▶ **YOUR OBJECTIVE**
Pick out each line below containing "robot".

Stored items from a collection
+ + + + +
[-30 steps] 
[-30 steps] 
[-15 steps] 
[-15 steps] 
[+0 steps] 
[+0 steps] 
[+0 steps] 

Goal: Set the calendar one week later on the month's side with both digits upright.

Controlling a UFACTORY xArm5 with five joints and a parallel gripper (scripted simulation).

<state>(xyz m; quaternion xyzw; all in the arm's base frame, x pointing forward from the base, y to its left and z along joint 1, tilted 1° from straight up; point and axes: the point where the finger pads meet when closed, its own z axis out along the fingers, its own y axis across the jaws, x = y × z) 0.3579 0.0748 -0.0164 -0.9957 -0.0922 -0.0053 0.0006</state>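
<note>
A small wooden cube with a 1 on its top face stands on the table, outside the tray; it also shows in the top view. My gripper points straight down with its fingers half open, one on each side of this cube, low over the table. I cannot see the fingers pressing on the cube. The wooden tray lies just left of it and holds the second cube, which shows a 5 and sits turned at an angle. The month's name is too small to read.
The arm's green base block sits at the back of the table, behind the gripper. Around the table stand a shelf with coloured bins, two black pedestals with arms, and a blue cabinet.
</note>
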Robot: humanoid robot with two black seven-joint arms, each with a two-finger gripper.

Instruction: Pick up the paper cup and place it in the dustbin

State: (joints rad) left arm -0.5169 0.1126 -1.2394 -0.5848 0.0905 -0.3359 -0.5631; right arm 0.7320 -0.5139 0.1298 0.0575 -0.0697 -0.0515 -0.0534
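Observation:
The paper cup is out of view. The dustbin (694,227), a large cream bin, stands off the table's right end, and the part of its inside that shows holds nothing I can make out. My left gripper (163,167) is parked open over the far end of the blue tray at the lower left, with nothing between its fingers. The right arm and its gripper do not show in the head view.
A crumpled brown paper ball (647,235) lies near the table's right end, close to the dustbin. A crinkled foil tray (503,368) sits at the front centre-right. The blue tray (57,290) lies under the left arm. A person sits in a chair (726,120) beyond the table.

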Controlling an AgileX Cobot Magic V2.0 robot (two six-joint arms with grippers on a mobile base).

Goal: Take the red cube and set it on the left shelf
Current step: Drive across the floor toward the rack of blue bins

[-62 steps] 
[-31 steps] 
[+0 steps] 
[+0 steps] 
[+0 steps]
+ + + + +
▶ **OUTPUT OF THE EXERCISE**
Robot: humanoid robot with two black seven-joint arms, each with a two-finger gripper.
Controlling an AgileX Cobot Magic V2.0 robot (two six-joint arms with grippers on a mobile base).

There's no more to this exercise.